「キレたらおしまい」の哲学
先日の朝日新聞「はたらく気持ち」という記事に、こんな話があった。軽い話だが、さもありなんと思った。曰く・・・
「“キレたらおしまい”の哲学 田中和彦
東京都内のタクシー運転手Nさん(60)は、30枚の千円札と2枚の5千円札を必ずそろえてから車に乗る。これくらい自前で準備しておけば、続けて1万円札を出されてもなんとか対処できるからだ。
先日も同僚が、朝から立て続けの万札攻撃に出くわし、釣りに困った話を聞いた。
駅から若い女性客を乗せ、ワンメーター先のビルの玄関に車をつけた後のことだという。「細かいお金はお持ちじゃないですか?」と尋ねても、「早くして!」と取り付く島もない。「すみません。朝から大きなお札が続いて・・・」とわび、クレジットカードや電子マネーでも大丈夫だと伝えたが、「早く! 遅刻しちゃうよ」。
「じゃあ、コンビニで両替してきますから」と言った途端、いかにも最近の若者らしい口調で、「ありえない!」。ついにキレた同僚は、「もういいよ」と自腹を決め込んだ。すると、その女性は平然と降りながら、「それでもプロなわけ?」という捨てゼリフを残したというのだ。
以前なら、「万札でお釣りありますか?」と、客の方があらかじめ確認して乗ってくれたが、最近の若者にそんなマナーは期待できない。
怒り冷めやらぬ同僚を、「この仕事はキレたらおしまい」といさめたNさん。運転手に転身して10年、がつては医薬品の営業マンだった。
相手のわがままをひたすら聞くのが仕事だった。プライドを捨て、どんな状況にも絶対に耐えてみせると事前に腹をくくれば、意外にキレないで済むことは、この時の経験で学んだ。
そのかいあって、運転手になってからもキレたことはない。ただ1度だけ、キレる寸前まで行ったことはある。
深夜に銀座でクラブのママとその常連客らしき男性を乗せた時のことだ。まず女性から行き先を告げられ、走っていると、「いつもと道順が違う」と責められた。
ひたすら謝ったが、ののしりは30分もやまず、たまりかねたNさんが「今回は、料金は頂きません」と言うと、「お金の問題じゃないのよ」と、火に油を注ぐ結果になった。女性が降りるまで攻撃は続き、「ありがとうございました」の声が震えた。
そのまま残った男性客を運んでいると、「運転手さん、よく耐えたね。あんたすごいよ」と声をかけられた。「今日は客が俺一人。閑古鳥が鳴いて、八つ当たりだよ」と。

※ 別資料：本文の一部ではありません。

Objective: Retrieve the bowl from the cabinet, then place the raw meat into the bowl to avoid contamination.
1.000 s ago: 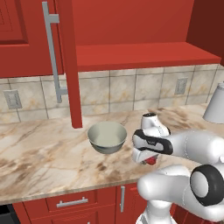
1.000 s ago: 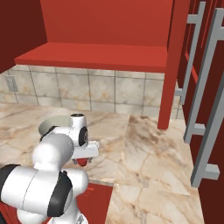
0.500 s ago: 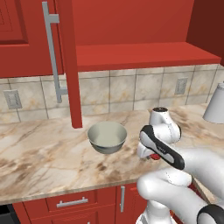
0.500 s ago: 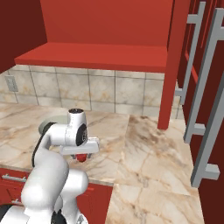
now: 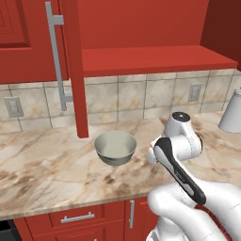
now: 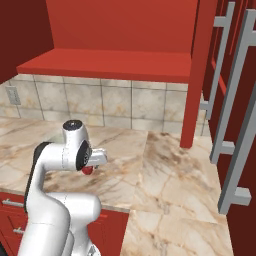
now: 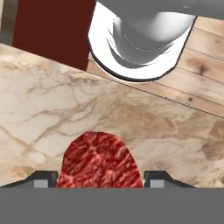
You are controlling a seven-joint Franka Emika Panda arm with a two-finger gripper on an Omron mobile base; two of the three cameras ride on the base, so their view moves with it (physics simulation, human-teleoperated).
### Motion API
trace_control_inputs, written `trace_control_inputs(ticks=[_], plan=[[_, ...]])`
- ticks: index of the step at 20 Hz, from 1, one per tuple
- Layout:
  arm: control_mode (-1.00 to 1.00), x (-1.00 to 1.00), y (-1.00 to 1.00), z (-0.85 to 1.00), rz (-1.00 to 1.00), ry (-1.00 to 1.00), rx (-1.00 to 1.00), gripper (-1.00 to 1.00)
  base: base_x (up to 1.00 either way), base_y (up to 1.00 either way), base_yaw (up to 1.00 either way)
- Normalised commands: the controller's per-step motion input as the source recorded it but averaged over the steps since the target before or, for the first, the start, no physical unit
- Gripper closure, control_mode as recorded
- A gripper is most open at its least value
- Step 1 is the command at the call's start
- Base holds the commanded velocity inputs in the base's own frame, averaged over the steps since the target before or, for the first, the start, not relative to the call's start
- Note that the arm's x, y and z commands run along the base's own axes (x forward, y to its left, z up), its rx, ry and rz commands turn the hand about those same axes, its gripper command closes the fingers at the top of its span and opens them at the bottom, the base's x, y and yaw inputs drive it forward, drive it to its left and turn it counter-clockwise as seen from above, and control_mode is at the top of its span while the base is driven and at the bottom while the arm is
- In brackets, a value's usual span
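One red lump, the meat [image 7: 99, 161], sits at 6 o'clock in the hand view, between the two dark fingertips [image 7: 43, 178], which stand apart on either side of it; whether they press it I cannot tell. Its long axis appears to run from 6 towards 12 in that view, its rounded end pointing to 12, away from the hand. In the right base view a bit of it [image 6: 88, 170] peeps out beneath the gripper [image 6: 95, 162], low over the marble counter [image 6: 165, 170]; contact with the surface is hidden. The gripper's jaws are set fairly wide, about the lump's width, likely to straddle it before a lift.

The bowl [image 5: 115, 147] stands upright on the counter, mouth up, at about 9 o'clock from the hand in the left base view, near but apart, and looks empty. It rests below the open cabinet [image 5: 155, 59], just beside the door's lower edge, probably set there for a short carry.
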Motion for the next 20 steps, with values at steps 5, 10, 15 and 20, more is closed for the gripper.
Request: trace_control_inputs(ticks=[5,10,15,20], plan=[[-1.0,0.0,0.13,0.51,0.0,-0.29,0.0,1.0,0.0,0.0,0.0],[-1.0,0.0,0.09,0.6,0.0,-0.18,0.02,1.0,0.0,0.0,0.0],[-1.0,0.0,0.19,0.51,0.0,-0.07,0.03,1.0,0.0,0.0,0.0],[-1.0,0.18,0.45,0.21,0.0,0.0,0.0,1.0,0.0,0.0,0.0]])
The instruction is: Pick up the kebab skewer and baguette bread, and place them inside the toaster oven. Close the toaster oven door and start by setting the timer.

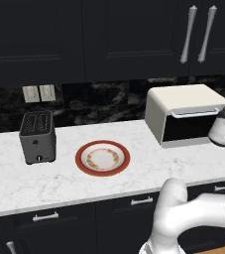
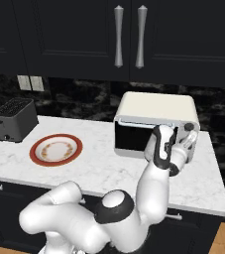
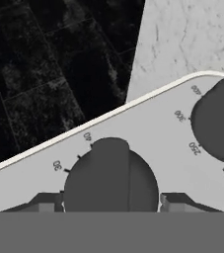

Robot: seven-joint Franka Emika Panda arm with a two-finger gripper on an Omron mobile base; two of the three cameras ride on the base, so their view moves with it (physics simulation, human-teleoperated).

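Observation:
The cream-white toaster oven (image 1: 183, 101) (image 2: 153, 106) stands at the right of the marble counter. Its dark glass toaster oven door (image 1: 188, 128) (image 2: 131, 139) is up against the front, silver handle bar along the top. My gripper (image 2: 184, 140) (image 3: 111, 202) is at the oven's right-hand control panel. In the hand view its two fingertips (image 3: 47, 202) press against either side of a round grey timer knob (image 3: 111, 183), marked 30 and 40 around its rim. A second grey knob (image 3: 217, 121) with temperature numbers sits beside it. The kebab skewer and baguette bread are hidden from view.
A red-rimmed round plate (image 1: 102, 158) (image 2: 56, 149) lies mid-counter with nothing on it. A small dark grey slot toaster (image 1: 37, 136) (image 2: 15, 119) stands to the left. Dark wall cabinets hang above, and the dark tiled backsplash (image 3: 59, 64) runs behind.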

その男性は何も言えずにすまなかったと、チップを弾んでくれた。
「キレたらおしまい」の哲学が、さらに強固になる経験だったのは言うまでもない。」(2012/02/18付「朝日新聞」b9より)
客商売では、相手を怒らせたら負け。でも考えようによっては、それは一瞬の出来事。幾ら失敗しても、二度と会う事はないかも・・・。それに比べて多くの会社や組織では、周囲の人間関係は長く続く。それだけに、“「キレたらおしまい」の哲学”の重要度は増す。
我々の身近でも、友人と一度ケンカをしたら、次に会ったときに何か気まずく、なかなか元に戻らないことは良く経験すること。それが“キレる”という過激な現象だったら尚更・・・・。たぶん二度と元には戻らない。
若い人は良くキレるという。しかし年配者はそうそうキレない。それが年の功・・・。もし年配者でキレる人が居たら、それこそ周囲から、その人間性をも疑われてしまう。そして、一気にその人への評価が変わってしまう。感情の爆発は、それほど人展関係を冷やす危険性をはらむ。
逆に、上の記事に「運転手さん、よく耐えたね。あんたすごいよ」とあるように、我慢ができる人間への評価は高い。人間的な深みを感じるから・・・。
こんな記事を読みながら、この話は、どんな場面でも、そしてどんな年齢の人でも、常に心しておかなければいけない事だな、と思った。
感情のコントロール・・・。“人間”、つまり人の間で生きて行くための、重たい課題である。